Dan, I didn’t understand the article to be singing the praises of patriarchy. My perception was that she was saying that the recent circumstances are not real improvement over matriarchy. No, I don’t support a return to patriarchy.

Feminism has a history going back well into the 19th Century before the Civil War. I think what she would argue, as I have heard many argue, is that up into the mid-twentieth century feminism had been about gaining rights for women but with an assumption that the world and experience of women will is different then that of men. Certainly by the 1960s the movement shifted to throwing of any encumbrance that prevented women from living with the same licentious abandon as men. Children are an encumbrance to that objective.

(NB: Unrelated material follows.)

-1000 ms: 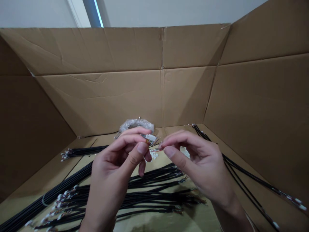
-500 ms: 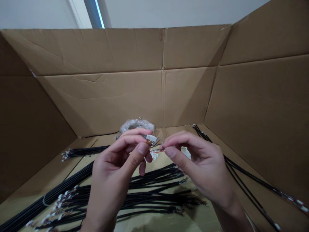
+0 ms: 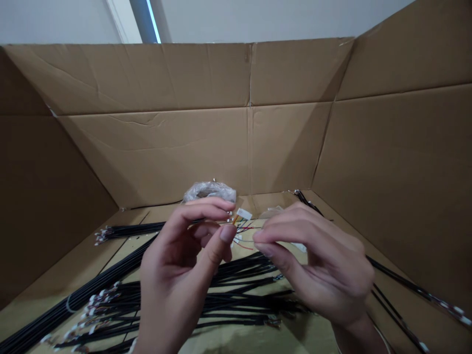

The pill and abortion become central to the agenda of achieving that “equality.” This was marked difference from the staunchly pro-life perspectives of early feminists who saw “equality” as gaining respect, legal protection, and support for aspects of life that are particular to the world of many women (ex. motherhood.). The argument is that a move was made from women being recognized as equal alongside men to women being equal by behaving like men. That shift has had the ironic effect of simply making women for sexually available to licentious men rather than evolving an environment that is more respectful of women their world. I

I’m oversimplifying but that is my interpretation of what she is getting at, and if so, I think there is truth in it.

Dana, very old indeed. I think it goes all the way back to a certain couple partaking of an apple from a certain tree.